• Work to complete: The required output is all lines below that contain the word "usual".

• Data in this exercise:
━━━━━━━━━━

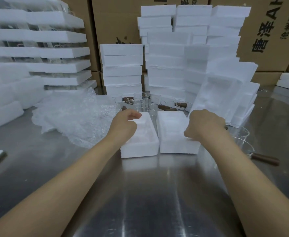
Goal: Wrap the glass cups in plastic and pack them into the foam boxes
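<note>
Two white foam boxes lie side by side on the steel table, the left foam box (141, 142) with its open cavity up and the right foam box (174, 134) beside it. My left hand (125, 124) rests on the left box's left wall, fingers curled over its rim. My right hand (205, 125) grips the right edge of the right box. Several glass cups (140, 103) with brown handles stand behind the boxes. Two more glass cups (243, 144) sit at the right. A heap of bubble wrap (75, 117) lies to the left.
Tall stacks of foam boxes (174, 65) rise behind the cups, with more foam trays (37, 53) stacked at the left. A foam lid (225, 96) leans against the right stack. Cardboard cartons (268, 31) line the back. The steel table (149, 194) stretches toward me.
</note>
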Motion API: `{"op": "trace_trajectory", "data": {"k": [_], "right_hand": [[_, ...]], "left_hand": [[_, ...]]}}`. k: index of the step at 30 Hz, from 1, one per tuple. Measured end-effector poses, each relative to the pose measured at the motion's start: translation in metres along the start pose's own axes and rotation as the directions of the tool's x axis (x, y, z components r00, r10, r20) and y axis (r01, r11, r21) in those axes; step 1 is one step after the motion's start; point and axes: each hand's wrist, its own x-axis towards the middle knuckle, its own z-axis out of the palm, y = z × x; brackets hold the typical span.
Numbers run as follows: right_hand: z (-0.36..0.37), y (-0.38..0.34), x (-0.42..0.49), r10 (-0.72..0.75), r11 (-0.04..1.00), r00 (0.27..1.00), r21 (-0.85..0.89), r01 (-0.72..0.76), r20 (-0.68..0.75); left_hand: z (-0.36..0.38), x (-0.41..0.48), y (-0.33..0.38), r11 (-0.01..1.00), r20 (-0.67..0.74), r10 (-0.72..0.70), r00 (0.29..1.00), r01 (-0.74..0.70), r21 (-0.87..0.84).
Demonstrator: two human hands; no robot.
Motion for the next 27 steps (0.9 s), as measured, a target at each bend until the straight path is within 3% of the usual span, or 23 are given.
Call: {"op": "trace_trajectory", "data": {"k": [7, 10, 12, 14, 17, 21, 27], "right_hand": [[0.009, -0.007, 0.005, -0.121, 0.992, 0.992, 0.029, 0.121, -0.019], [0.004, -0.003, 0.004, -0.093, 0.992, 0.994, 0.086, 0.097, -0.056], [-0.006, 0.003, 0.003, -0.042, 0.989, 0.987, 0.13, 0.063, -0.156], [-0.015, 0.016, 0.004, 0.028, 0.992, 0.979, 0.124, -0.002, -0.204], [-0.018, 0.04, 0.009, 0.161, 0.982, 0.981, 0.117, -0.148, -0.111], [-0.009, 0.05, 0.013, 0.17, 0.973, 0.984, 0.149, -0.177, 0.06], [-0.009, 0.044, 0.013, 0.175, 0.972, 0.984, 0.164, -0.168, -0.032]], "left_hand": [[-0.001, -0.005, 0.011, 0.998, 0.086, -0.009, 0.996, 0.003, 0.065], [-0.003, -0.014, 0.018, 0.963, 0.008, 0.147, 0.989, -0.145, 0.225], [-0.004, -0.024, 0.029, 0.875, 0.021, 0.325, 0.945, -0.309, 0.373], [-0.001, -0.034, 0.04, 0.762, 0.166, 0.429, 0.888, -0.454, 0.461], [0.014, -0.048, 0.045, 0.583, 0.382, 0.445, 0.81, -0.586, 0.564], [0.033, -0.055, 0.032, 0.355, 0.517, 0.45, 0.728, -0.677, 0.645], [0.035, -0.047, 0.024, 0.242, 0.537, 0.504, 0.676, -0.707, 0.664]]}}
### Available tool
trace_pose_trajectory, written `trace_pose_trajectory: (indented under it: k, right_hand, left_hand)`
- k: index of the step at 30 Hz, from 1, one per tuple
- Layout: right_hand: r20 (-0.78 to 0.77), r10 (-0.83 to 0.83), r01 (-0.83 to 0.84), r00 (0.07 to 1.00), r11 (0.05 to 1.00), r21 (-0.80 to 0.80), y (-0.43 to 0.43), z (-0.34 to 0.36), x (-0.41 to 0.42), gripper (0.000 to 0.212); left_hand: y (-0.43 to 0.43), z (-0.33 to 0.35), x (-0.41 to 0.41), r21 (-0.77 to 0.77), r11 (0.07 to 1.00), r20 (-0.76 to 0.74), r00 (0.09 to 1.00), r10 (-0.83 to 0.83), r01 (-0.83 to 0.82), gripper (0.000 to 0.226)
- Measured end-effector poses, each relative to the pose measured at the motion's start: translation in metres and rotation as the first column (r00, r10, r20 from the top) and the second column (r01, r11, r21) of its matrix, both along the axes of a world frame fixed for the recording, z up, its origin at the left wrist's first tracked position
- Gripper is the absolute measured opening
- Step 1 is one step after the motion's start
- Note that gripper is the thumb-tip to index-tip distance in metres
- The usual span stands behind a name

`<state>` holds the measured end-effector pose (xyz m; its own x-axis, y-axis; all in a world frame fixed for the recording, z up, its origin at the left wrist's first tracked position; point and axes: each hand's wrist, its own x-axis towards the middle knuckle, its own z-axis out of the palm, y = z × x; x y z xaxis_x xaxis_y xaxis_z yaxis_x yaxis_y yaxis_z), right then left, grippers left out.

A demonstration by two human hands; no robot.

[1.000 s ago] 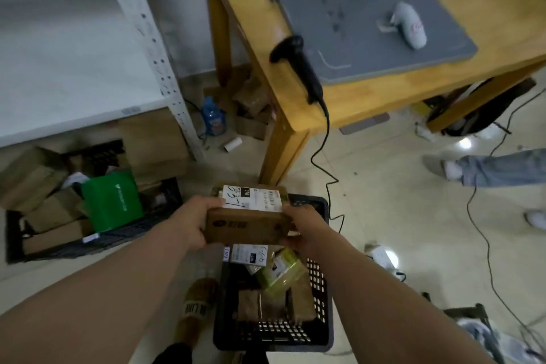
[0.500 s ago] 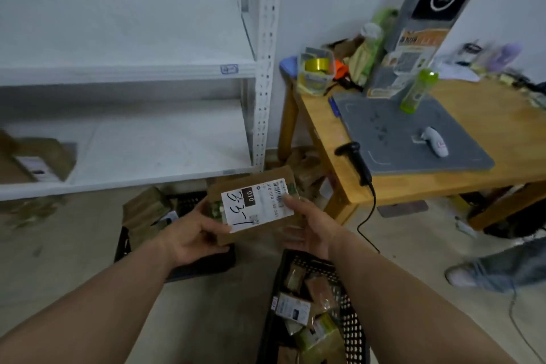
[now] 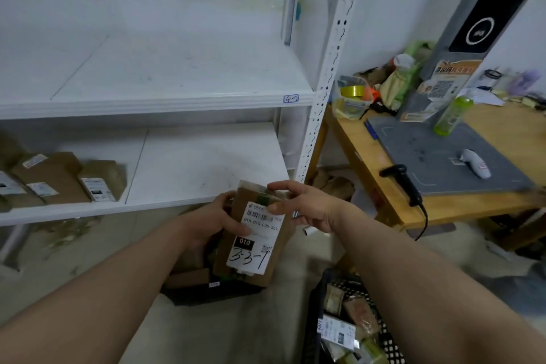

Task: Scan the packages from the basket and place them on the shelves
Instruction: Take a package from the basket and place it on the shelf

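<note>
Grips the box [image 3: 256, 245] in the left hand [image 3: 211, 223], pinches its top with the right hand [image 3: 310, 207] — probably needs the scanner [image 3: 405, 184] next

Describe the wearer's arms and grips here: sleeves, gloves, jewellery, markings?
Both are bare. The left grip and right grip wear no gloves, and no rings show. The left forearm and right forearm are uncovered to the frame edge: no sleeve, watch, wristband, strap or cable in view. No tattoos or markings that I can make out, though the picture is soft.
</note>
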<state>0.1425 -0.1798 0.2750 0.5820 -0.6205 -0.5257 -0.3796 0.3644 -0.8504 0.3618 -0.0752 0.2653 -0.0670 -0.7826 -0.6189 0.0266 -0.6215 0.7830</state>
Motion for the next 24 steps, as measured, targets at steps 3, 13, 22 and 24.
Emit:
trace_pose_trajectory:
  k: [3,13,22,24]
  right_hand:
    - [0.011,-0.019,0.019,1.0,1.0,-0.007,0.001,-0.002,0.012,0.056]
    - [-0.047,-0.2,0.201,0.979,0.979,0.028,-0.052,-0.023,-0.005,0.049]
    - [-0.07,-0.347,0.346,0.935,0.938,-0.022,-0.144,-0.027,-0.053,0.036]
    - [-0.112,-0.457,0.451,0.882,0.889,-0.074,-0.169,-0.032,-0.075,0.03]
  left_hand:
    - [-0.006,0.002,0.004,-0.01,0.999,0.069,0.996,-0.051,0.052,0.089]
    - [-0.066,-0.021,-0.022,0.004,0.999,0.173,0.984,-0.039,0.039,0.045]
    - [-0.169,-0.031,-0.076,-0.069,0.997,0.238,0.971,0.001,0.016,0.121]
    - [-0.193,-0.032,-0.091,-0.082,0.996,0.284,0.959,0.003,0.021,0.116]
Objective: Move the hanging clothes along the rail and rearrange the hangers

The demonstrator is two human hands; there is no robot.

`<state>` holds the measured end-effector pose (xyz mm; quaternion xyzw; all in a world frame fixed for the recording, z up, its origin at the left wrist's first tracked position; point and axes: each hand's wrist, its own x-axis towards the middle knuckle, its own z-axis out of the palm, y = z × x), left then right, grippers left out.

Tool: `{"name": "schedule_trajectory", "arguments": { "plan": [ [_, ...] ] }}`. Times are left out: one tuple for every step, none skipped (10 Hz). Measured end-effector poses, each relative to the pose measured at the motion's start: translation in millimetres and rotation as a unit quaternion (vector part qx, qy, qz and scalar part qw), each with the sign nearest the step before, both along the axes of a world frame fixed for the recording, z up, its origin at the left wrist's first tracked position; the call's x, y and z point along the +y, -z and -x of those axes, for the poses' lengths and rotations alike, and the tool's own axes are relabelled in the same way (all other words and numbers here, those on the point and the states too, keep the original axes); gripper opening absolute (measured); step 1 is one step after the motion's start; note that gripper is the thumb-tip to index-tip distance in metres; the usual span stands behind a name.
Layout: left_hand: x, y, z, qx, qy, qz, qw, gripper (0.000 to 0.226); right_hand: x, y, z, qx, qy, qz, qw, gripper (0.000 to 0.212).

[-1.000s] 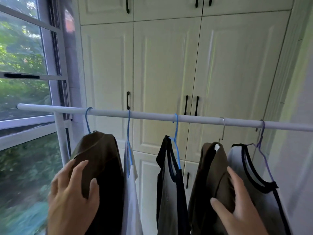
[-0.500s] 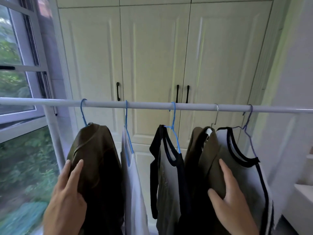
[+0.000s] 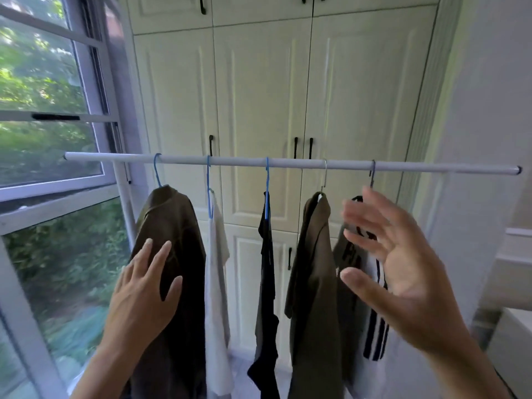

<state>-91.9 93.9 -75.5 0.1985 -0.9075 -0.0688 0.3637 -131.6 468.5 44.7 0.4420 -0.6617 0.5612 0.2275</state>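
Observation:
A white rail (image 3: 288, 162) runs across at mid height with several hangers on it. From the left hang a dark olive garment (image 3: 178, 254) on a blue hanger, a white shirt (image 3: 216, 269), a black-trimmed top (image 3: 266, 269), an olive shirt (image 3: 313, 269) on a metal hook, and a grey and white top with dark stripes (image 3: 374, 335). My left hand (image 3: 144, 295) lies flat on the leftmost olive garment, fingers spread. Raised in front of the striped top, my right hand (image 3: 397, 272) is spread with nothing in it.
Cream wardrobe doors (image 3: 259, 96) with black handles stand right behind the rail. A window (image 3: 43, 125) with greenery outside fills the left. The rail's white upright post (image 3: 123, 203) stands by the window. A white wall and ledge (image 3: 512, 254) are at the right.
My right hand has lifted off the olive shirt and the striped top and now hovers spread. The clothes hang further apart and farther from me. My left hand stays on the leftmost garment.

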Motion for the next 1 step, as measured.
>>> {"name": "schedule_trajectory", "arguments": {
  "plan": [
    [36.6,-24.8,-11.9,0.022,0.008,0.026,0.999,0.078,32.7,-57.0,-51.3,0.097,-0.104,0.019,0.99,0.092]
  ]
}}
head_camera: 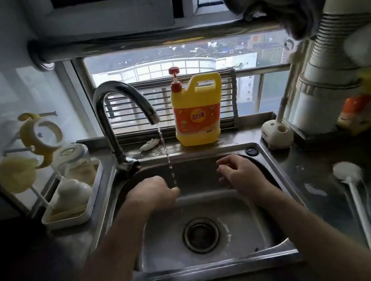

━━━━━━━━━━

• Answer to the problem:
Motion for the next 27 steps (0.9 s), as measured, a target at each bend until the straight path is within 3% of the usual span, or 23 are given.
- The usual span stands behind a name
Tool: `{"name": "schedule_trajectory", "arguments": { "plan": [ [_, ...] ] }}`. Times are left out: one tuple for every step, none skipped (10 Hz). Measured end-effector poses, each relative to the pose measured at the motion's start: translation in millimetres and rotation as a unit quaternion (vector part qx, qy, qz and scalar part qw), each with the sign nearest the step before, both along the axes of a world frame fixed for the recording, z up, its origin at the left wrist's first tracked position; the call's x, y and z point along the +y, -z and -x of those axes, for the poses' lengths and rotations alike, and the tool's own axes are relabelled in the same way (all other words and numbers here, those on the point and the states too, keep the original axes); gripper opening absolute (measured); step 1 is one step after the motion's start; note that gripper is the thumb-tip to index-tip distance in metres; the usual span stands behind a name.

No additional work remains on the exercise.